Post-2020 EU ETS reforms risk being ineffective unless regulators make drastic adjustments to address the impact of overlapping policies, argue the European Federation of Energy Traders (EFET).

In a position paper published late Monday, the body claims that overlapping policies are a more critical matter for the EU ETS than the risk of carbon leakage that is currently dominating the policy debate.

They added that unless these issues are resolved, the market will maintain its current “residual role” in the decarbonisation of the 28-nation bloc’s economy.

“If the EU ETS is to regain a central role, it is crucial that the EU Commission ensure consistency between the EU ETS as a cap-and-trade system on one hand, and other climate policies (such as renewable energy, energy efficiency) on the other,” the group said.

Overlapping policies have been widely blamed for contributing to the collapse of EUA prices from above €30 in 2008 to below €3 in 2013, causing a 2 billion-permit surplus and forcing lawmakers to enact two supply curbing measures in Backloading and the MSR.

EFET’s paper is one of the most comprehensive responses to so far emerge from stakeholder groups to the European Commission’s post-2020 ETS reform proposal. The submissions are aimed at influencing EU lawmakers, who can make changes to the existing proposal as part of a legislative process expected to take at least a year.

EU member states have agreed that the ETS is the most cost-effective way to drive down the bloc’s emissions, but they have struggled to resist setting national policies amid differing abatement costs and varying levels of political and public pressures.

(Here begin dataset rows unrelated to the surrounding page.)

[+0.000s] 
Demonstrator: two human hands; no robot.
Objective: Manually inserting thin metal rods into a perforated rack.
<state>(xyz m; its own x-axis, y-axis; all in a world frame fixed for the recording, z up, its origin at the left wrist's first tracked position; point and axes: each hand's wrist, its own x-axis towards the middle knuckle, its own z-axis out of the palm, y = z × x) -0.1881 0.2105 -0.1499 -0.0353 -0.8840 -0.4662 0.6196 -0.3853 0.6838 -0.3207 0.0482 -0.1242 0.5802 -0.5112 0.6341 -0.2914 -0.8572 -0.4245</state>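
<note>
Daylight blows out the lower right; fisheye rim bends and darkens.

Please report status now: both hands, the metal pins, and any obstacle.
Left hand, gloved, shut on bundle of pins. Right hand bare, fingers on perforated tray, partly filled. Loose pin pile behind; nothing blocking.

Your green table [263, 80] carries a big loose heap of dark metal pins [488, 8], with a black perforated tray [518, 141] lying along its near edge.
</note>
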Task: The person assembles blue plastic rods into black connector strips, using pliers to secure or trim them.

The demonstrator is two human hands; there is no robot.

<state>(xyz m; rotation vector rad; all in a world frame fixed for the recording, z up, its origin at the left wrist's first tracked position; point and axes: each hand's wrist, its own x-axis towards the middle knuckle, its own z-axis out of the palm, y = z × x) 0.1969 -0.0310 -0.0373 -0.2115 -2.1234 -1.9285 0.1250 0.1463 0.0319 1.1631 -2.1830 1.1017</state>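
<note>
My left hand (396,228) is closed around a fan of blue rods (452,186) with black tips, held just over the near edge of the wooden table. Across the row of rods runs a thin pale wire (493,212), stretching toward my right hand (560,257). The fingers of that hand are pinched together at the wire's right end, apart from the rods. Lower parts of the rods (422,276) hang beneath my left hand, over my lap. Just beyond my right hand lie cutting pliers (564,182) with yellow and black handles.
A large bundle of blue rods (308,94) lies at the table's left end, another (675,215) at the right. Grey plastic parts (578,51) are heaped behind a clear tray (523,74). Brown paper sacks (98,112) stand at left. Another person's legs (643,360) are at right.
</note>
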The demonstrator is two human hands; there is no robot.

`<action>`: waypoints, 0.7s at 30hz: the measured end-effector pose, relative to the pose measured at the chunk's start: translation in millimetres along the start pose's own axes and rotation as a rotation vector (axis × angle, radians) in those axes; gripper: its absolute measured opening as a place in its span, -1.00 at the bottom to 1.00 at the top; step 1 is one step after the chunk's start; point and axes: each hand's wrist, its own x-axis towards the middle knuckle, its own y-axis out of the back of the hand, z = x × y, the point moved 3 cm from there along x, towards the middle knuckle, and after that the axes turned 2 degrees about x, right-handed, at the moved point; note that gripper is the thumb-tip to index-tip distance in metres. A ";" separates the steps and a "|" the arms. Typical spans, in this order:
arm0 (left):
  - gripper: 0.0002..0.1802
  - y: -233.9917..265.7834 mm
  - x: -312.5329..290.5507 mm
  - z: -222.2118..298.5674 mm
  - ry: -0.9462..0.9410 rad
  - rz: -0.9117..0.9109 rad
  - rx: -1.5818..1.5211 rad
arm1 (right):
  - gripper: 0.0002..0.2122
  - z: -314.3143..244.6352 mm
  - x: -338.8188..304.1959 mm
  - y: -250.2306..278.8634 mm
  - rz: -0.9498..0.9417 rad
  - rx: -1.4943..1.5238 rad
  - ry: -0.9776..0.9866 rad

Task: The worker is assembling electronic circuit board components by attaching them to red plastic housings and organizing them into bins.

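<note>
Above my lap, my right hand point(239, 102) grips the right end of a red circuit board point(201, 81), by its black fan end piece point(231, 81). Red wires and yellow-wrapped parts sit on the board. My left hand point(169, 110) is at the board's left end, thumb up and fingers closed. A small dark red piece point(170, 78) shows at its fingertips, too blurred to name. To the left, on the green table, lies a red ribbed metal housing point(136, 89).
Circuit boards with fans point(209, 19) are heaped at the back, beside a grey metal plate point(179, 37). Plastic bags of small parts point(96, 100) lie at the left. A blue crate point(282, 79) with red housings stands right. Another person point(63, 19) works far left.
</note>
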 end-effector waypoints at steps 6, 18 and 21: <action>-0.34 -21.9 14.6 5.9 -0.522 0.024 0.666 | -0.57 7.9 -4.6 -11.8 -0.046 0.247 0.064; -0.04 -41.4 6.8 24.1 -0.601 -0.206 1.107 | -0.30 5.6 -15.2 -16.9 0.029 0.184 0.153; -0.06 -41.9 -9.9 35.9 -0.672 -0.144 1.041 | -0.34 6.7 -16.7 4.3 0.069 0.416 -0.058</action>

EFET has long supported a stronger ETS, believing it will help its primary objective of promoting pan-European energy trading via open, transparent and liquid wholesale markets.

‘UNDERSTATING’ RISK

The European Commission expects its proposal for post-2020 ETS reforms to push carbon prices up to €25 on average over the next decade, towards a level that today would be capable of driving emission cuts by incentivising big-emitting utilities to switch from burning coal to cleaner gas.

EFET said the proposal’s impact assessment risks not adequately addressing the overlapping policies through its assumption that Europe’s share of renewables and energy-saving measures will undershoot headline 2030 targets.

“This difference in the assessment’s assumptions would cause further carbon reductions outside the EU ETS in the 2021-2030 period than what the Impact Assessment foresaw. If not avoided, this continuous non-price related downward pressure on the EU ETS demand-side will prevent any market-based energy transition from taking place and will not allow the EU ETS to become ‘central to the EU decarbonising efforts’, as pledged by all [EU leaders at the Oct. 2014 European Council].”

While it is lawmakers that are now focused on the proposal, EFET focused on the Commission and urged the EU executive take at least three “no-regret” actions:

  1. In the coming months, re-evaluate the impact of overlapping policies on emissions savings. Then define in the current proposal rules to adjust the ETS cap in line with this impact, possibly in 2019 when the Commission is due to provide its first aggregate assessment of its wider Energy Union goals.
  2. Strengthen the governance framework of the Energy Union to ensure the ETS is “central”. “The framework should prioritise the removal of conflicting signals arising from a weak carbon price on the one hand, and uncoordinated national [renewables/energy efficiency] support schemes on the other,” EFET said.
  3. Increase the MSR’s maximum annual withholding of EUAs to 33% of surplus, up from the currently agreed 12%. EFET said this could be done under the already-agreed MSR review process, which is due within three years of the reserve’s 2019 start. “It may be that further instances of overlapping policies (specifically at the national level) may be somewhat unavoidable. We therefore believe that the ETS should be designed in order to withstand such potential ‘supply shocks’,” EFET added.

In addition, the association recommended the Commission consider creating guidelines for how any potentially overlapping policies could be installed, cutting future ETS trading phases to be five years in length, and setting ETS emissions caps on a “rolling” basis.

FACTFILE

  • In a July 2015 study, emissions trading lobby group IETA found that the impact of the EU Energy Efficiency and Renewable Energy Directives alone will lead to an additional reduction in EUA demand of more than 700 million tonnes of CO2 by 2020.
  • The EU’s 2020 renewables goal was factored into ETS modelling, but member states are outpacing that target on average, while the effect of the Energy Efficiency Directive was only partly considered when setting the ETS goals up to 2020.
  • In its position paper, EFET cited the EU’s decision to allow around 1.7 billion UN carbon credits to be used by emitters in the ETS up to 2020 as an additional overlapping policy.